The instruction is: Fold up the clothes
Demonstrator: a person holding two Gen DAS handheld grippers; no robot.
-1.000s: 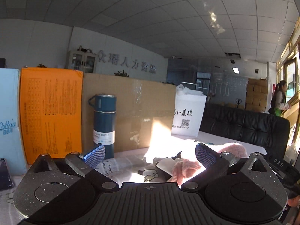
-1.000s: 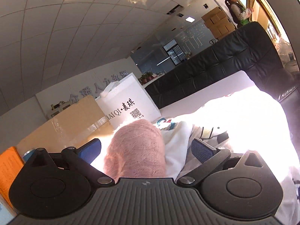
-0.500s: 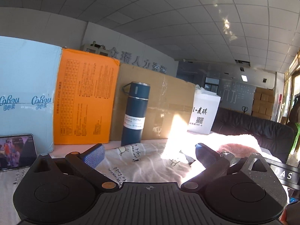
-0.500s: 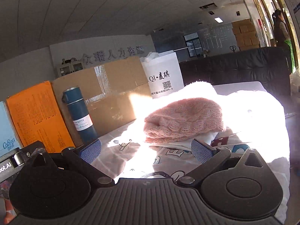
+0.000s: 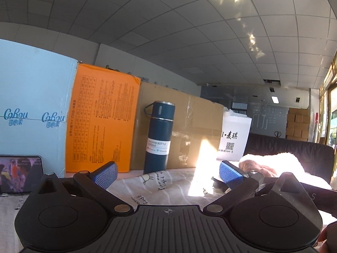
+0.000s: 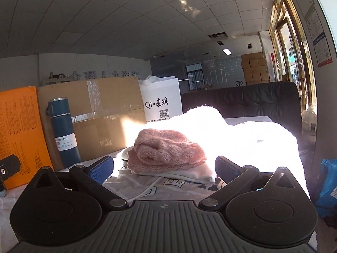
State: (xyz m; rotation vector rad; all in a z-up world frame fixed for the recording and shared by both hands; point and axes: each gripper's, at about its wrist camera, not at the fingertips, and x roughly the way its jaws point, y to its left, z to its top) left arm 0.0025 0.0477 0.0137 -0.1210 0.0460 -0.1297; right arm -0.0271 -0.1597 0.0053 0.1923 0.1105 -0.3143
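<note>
A folded pink knit sweater lies on top of a folded white garment, on a pile of clothes. A bright white fluffy garment lies behind it in the sun. A white printed garment is spread on the table in front of my left gripper, which is open and empty above it. My right gripper is open and empty, just in front of the pink sweater. The sweater also shows at the right in the left wrist view.
A blue vacuum bottle stands at the back, before a cardboard box, an orange box and a light blue box. A white paper bag stands beside them. A phone leans at left. A black sofa is behind the table.
Both grippers have pulled back and levelled out, away from the clothes pile. The left view swung left to show the boxes and phone. The pink sweater now lies free on the pile.
</note>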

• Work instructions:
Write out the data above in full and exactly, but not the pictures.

• Exercise response:
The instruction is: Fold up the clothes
Demonstrator: a person holding two Gen DAS handheld grippers; no robot.
-1.000s: 
-1.000s: 
-0.500s: 
-0.500s: 
+0.000s: 
+0.000s: 
State: (xyz m; rotation vector rad; all in a z-up world frame fixed for the recording and shared by both hands; point and axes: each gripper's, at about its wrist camera, not at the fingertips, and x roughly the way its jaws point, y to its left, z to its top) left arm 0.0025 0.0477 0.0137 -0.1210 0.0460 -0.1297; right arm -0.0271 -0.1597 0.0053 0.1923 0.1105 -0.3143
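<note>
A folded pink knit sweater lies on top of a folded white garment, on a pile of clothes. A bright white fluffy garment lies behind it in the sun. A white printed garment is spread on the table in front of my left gripper, which is open and empty above it. My right gripper is open and empty, just in front of the pink sweater. The sweater also shows at the right in the left wrist view.
A blue vacuum bottle stands at the back, before a cardboard box, an orange box and a light blue box. A white paper bag stands beside them. A phone leans at left. A black sofa is behind the table.
Both grippers have pulled back and levelled out, away from the clothes pile. The left view swung left to show the boxes and phone. The pink sweater now lies free on the pile.
</note>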

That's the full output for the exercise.